_BRIEF_
Every line that contains "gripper" must be located and copied from the data.

——

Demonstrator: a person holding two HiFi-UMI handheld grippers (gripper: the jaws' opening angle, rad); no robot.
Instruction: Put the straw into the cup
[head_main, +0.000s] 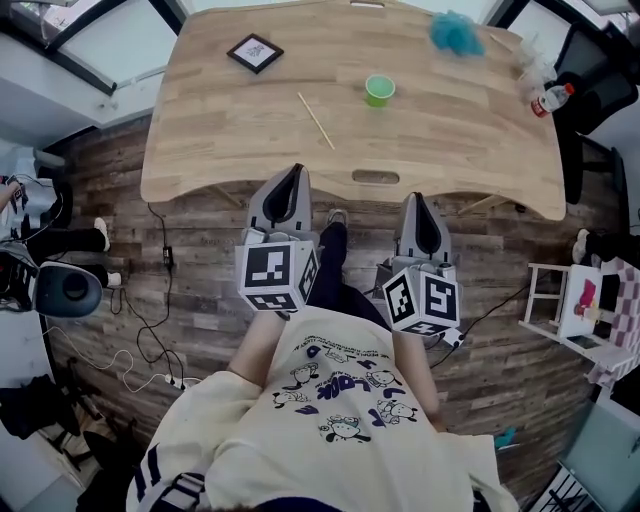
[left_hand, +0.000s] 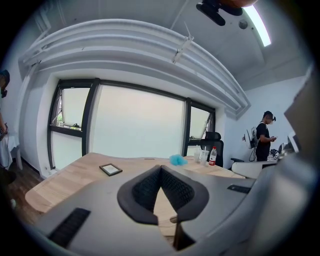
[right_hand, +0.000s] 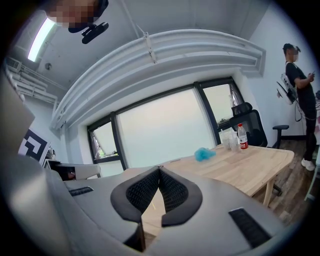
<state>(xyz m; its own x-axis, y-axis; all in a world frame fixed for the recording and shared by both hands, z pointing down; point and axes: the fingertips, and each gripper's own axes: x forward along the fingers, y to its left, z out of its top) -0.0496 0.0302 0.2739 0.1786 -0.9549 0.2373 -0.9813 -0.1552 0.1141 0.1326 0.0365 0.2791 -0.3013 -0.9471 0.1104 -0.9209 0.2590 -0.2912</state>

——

_ANSWER FOR THIS EXERCISE_
Demonstrator: a person holding two HiFi-UMI handheld grippers (gripper: the jaws' opening angle, rad); no robot.
<state>(xyz m; its own x-axis, y-axis; all in a world frame fixed for the recording and shared by both hands, z pointing down; point and axes: the fingertips, and each gripper's own axes: x forward along the fingers, y to its left, z out of its top) -0.0496 0.0302 0.2739 0.1786 -0.9549 0.2373 -0.9813 -0.1552 0.1141 0.1326 0.0365 0.2791 -0.3013 -0.9471 0.1104 -0.9209 0.2590 -0.2912</state>

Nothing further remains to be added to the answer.